Puis, s’interrompant soudain, il la fixa plus attentivement.

— Attendez… Seriez-vous Valentina Ivanovna ?

Elle acquiesça, intriguée.

— Je suis Nikolaï, dit-il, ému. Votre ancien élève. Vous m’avez tant aidé en mathématiques. Sans vous, je n’aurais jamais pu entrer à l’université.

Un flot d’émotions la submergea. Elle revoyait le petit garçon timide qu’elle avait soutenu contre vents et marées.

— Nikolaï… murmura-t-elle. Je suis si heureuse de te revoir.
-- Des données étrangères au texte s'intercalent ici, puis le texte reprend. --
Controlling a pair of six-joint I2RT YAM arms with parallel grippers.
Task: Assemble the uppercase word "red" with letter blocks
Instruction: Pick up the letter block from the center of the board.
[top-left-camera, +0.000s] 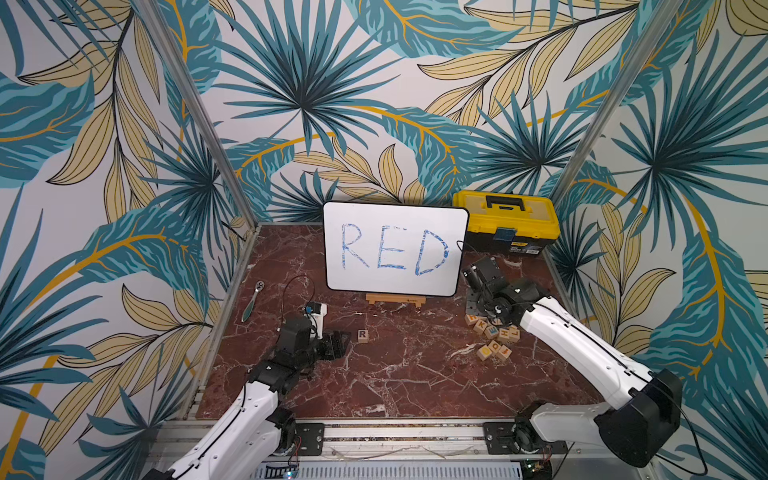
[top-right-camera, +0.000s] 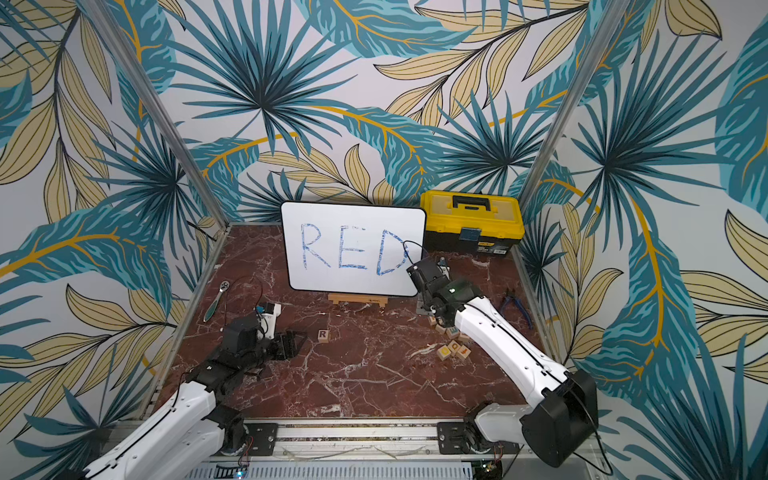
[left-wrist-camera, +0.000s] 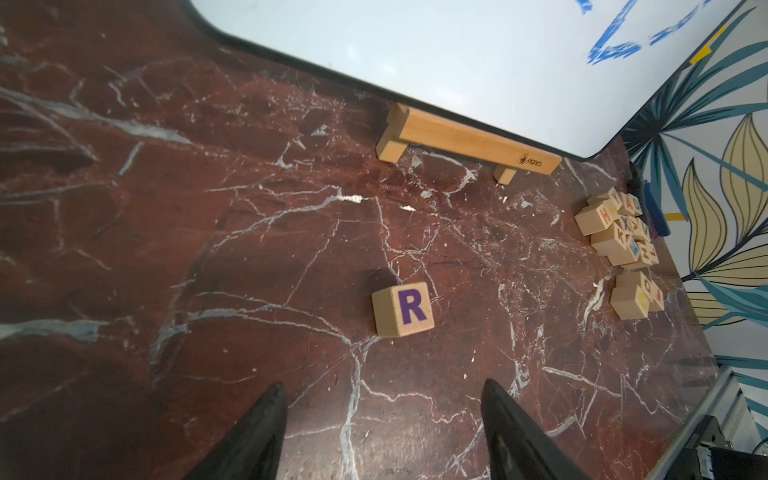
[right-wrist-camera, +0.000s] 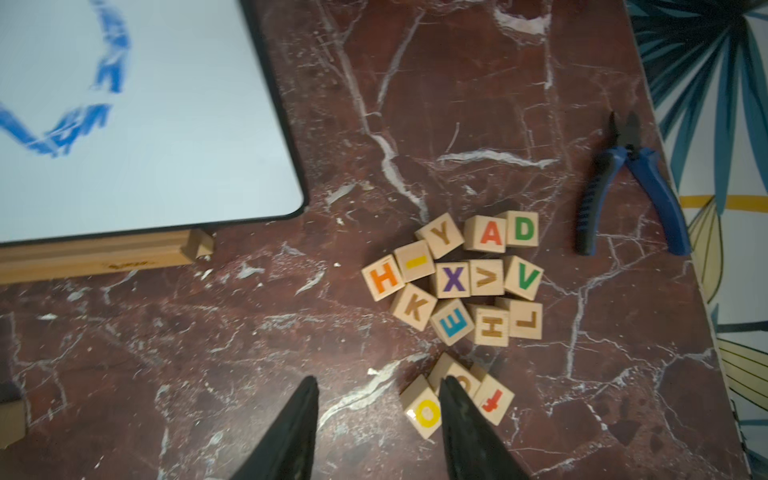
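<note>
Marble tabletop (top-left-camera: 395, 374) — letter blocks (right-wrist-camera: 453, 278), toolbox (top-left-camera: 507, 222), ratchet (top-left-camera: 252, 301), pliers (right-wrist-camera: 623, 156), easel (top-left-camera: 395, 300)

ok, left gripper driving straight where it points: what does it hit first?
Likely the R block, nearly centred ahead of the open left gripper, nothing between. Height above the table is unclear, so it might pass over and reach the wooden stand instead.

Lab robot cell: aluminium frame (top-left-camera: 395, 432), leaf-print walls (top-left-camera: 374, 62), marble-look tabletop (top-left-camera: 395, 374), toolbox (top-left-camera: 507, 220).
</note>
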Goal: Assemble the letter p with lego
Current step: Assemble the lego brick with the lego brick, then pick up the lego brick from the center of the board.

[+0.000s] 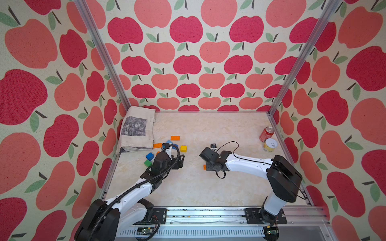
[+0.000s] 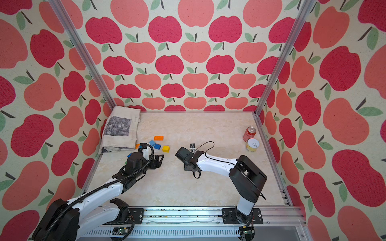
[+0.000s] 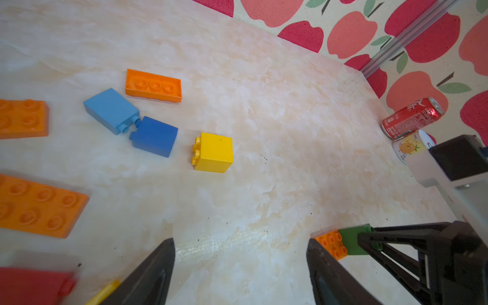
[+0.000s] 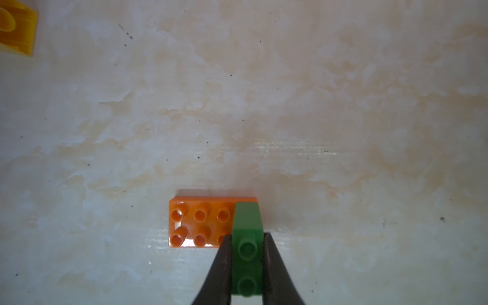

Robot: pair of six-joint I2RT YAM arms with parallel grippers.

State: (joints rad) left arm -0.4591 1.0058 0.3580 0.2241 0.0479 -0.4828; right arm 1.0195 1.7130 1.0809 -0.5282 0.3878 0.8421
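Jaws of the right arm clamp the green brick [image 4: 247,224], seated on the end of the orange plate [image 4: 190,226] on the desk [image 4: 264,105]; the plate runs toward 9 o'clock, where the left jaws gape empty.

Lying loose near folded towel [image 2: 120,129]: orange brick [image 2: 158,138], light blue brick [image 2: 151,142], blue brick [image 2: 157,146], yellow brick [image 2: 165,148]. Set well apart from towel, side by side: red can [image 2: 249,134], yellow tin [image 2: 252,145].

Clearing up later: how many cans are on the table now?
2. A red soda can near the far right edge of the table; a pale yellow can right beside it, nearer the robot. I see no others.
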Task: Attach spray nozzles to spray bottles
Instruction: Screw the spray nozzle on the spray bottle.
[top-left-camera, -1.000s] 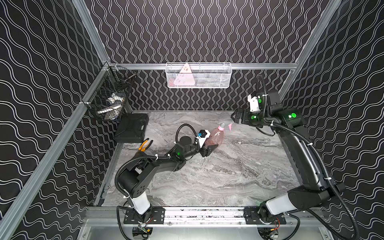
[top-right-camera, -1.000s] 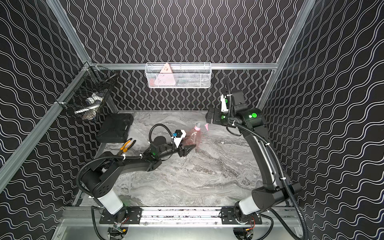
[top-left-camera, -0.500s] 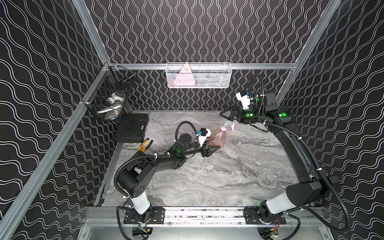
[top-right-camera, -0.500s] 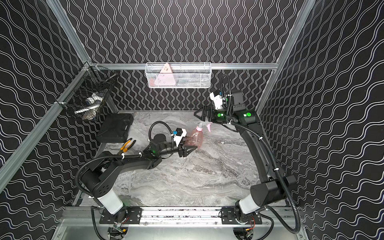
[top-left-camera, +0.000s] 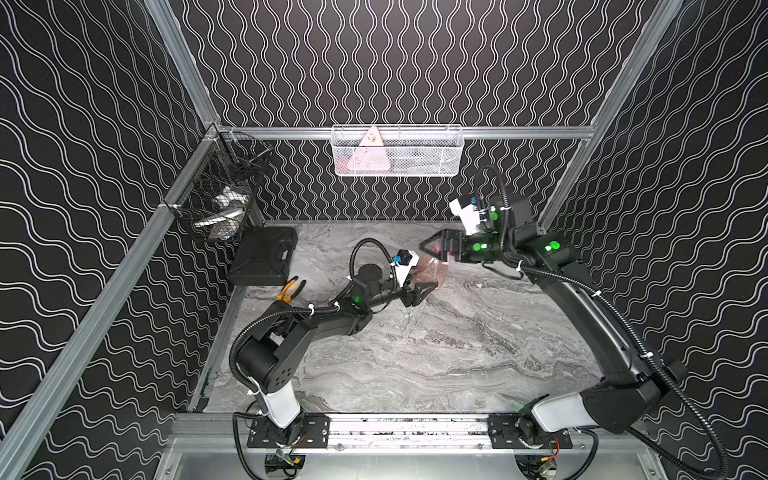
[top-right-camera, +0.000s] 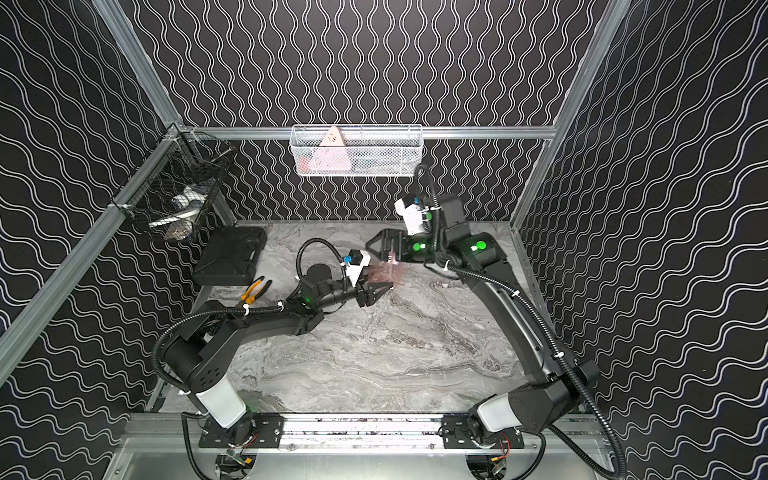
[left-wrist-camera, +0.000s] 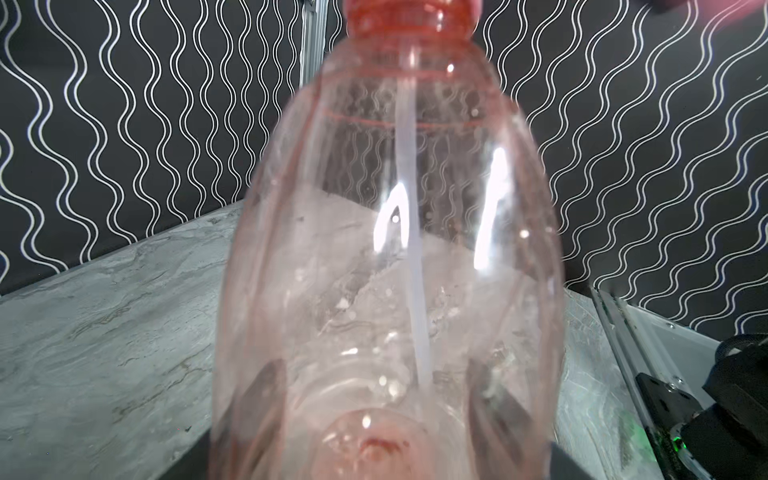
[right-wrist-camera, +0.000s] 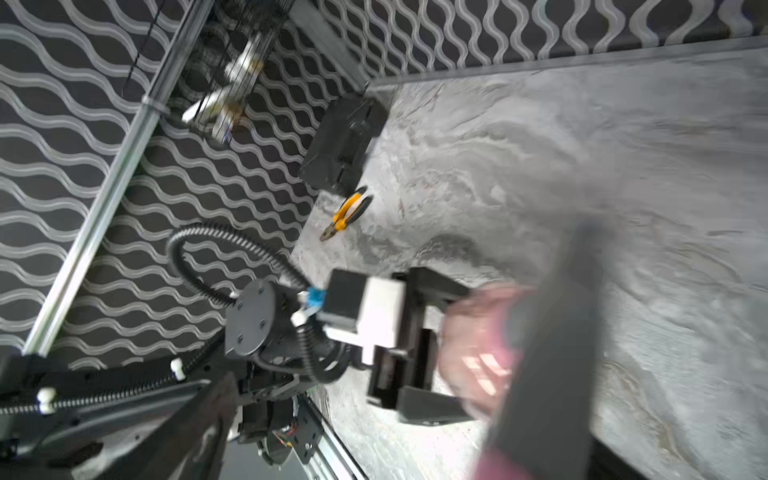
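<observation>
Approach of the right gripper (top-left-camera: 435, 248) to the spray nozzle (left-wrist-camera: 411, 11). Within the last second the right arm has swung inward from near the back right corner of the counter (top-left-camera: 415, 365). Its gripper, jaws spread wide then as now, has come to stand around the nozzle end of the spray bottle (top-left-camera: 434, 272). In both top views a patch of pink shows between the spread jaws. No closing on the nozzle is visible, and the right wrist view is smeared by motion. The left gripper (top-left-camera: 424, 287) has barely moved: it stays pressed onto the base of the bottle, its fingers (left-wrist-camera: 498, 411) showing dark through the plastic on either side. Judged from this, insertion is done and the right gripper is arriving to take the nozzle, presumably to turn its collar (left-wrist-camera: 440, 12) down on the thread. How far the collar is already screwed cannot be told.

The bottle is held over the back half of the counter, about midway between the left and right edges, tilted with its neck toward the back right corner. Whether it touches the counter cannot be told. It is translucent pink and bulbous, narrowing to the neck, with bright glints on its wall. The nozzle's opaque, deeper pink collar sits on the neck, and its thin pale dip tube (left-wrist-camera: 409, 216) runs down inside the bottle toward the base.
</observation>
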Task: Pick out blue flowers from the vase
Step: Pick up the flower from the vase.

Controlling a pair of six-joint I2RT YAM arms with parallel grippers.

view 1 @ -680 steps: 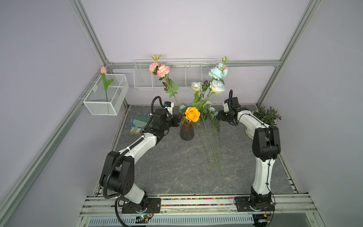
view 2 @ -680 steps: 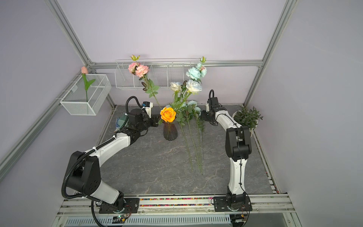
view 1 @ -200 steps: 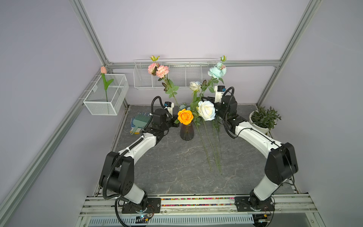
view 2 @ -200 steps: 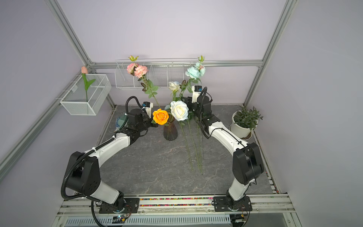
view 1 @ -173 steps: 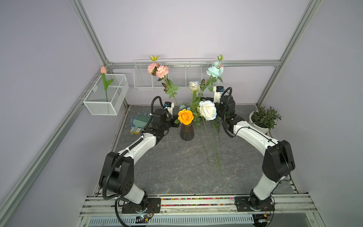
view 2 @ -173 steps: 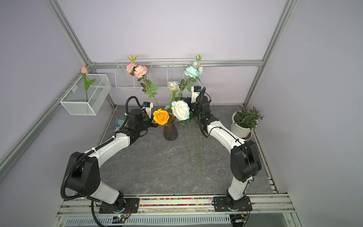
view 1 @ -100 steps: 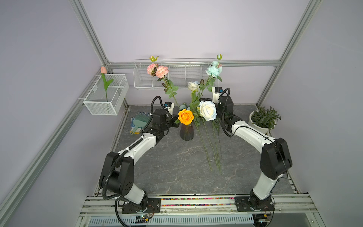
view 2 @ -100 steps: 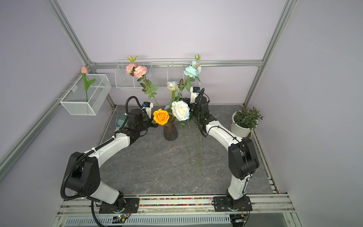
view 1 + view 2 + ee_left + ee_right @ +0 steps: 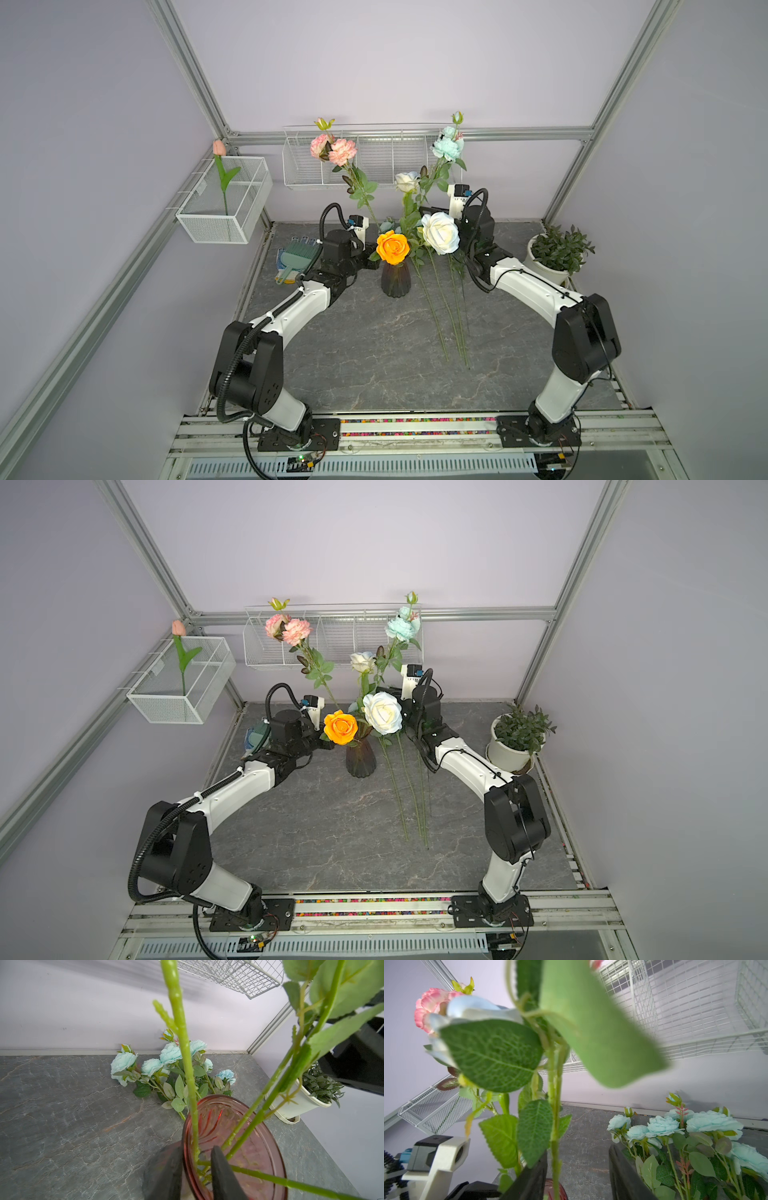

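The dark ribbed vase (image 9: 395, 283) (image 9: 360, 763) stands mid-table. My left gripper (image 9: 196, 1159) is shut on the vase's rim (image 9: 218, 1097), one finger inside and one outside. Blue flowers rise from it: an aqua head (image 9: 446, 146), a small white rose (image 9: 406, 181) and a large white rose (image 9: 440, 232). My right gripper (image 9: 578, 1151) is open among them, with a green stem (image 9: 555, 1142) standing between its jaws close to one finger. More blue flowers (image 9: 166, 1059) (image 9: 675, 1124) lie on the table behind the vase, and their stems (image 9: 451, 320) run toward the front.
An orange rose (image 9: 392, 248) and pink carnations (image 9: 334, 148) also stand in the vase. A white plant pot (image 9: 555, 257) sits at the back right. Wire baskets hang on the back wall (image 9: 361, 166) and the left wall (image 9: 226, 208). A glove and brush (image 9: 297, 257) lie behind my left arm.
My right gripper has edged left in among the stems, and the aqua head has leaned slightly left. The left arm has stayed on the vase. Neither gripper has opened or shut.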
Avec douceur, il proposa :

— Venez prendre un café avec nous. Et Bim est le bienvenu !

Assis à une terrasse, autour d’un repas chaud, Valentina raconta ses années de solitude, ses épreuves. Nikolaï l’écoutait sans interrompre, respectueux et attentif.

— Vous n’avez jamais été insignifiante, Valentina Ivanovna, affirma-t-il d’une voix ferme. Vous avez changé ma vie.

Le cœur gonflé d’une chaleur nouvelle, elle comprit qu’elle n’avait pas semé en vain.

En raccompagnant Valentina chez elle, Nikolaï s’arrêta à une épicerie pour remplir un sac de provisions. Il savait qu’il ne pouvait la laisser affronter seule cette fin de vie.

Ce soir-là, en racontant cette rencontre à sa femme Ludmila, il dit :

— Elle a besoin d’aide. Je propose de l’accueillir chez nous. Elle aidera notre fille en mathématiques et deviendra une partie de notre famille.

Ludmila, d’abord surprise, finit par accepter.

Le lendemain, Nikolaï frappa à la porte de Valentina Ivanovna.

— Nous aimerions que vous veniez vivre avec nous, dit-il simplement. Vous ne serez plus seule.

Valentina hésita, troublée.

— Je ne veux pas être un fardeau…

Nikolaï posa une main rassurante sur son épaule.

— Vous ne le serez jamais. Vous êtes importante pour nous.

Les yeux embués, elle murmura :

— Merci… Merci de tout cœur.

Et pour la première fois depuis longtemps, Valentina Ivanovna sentit que la vie lui offrait une nouvelle chance.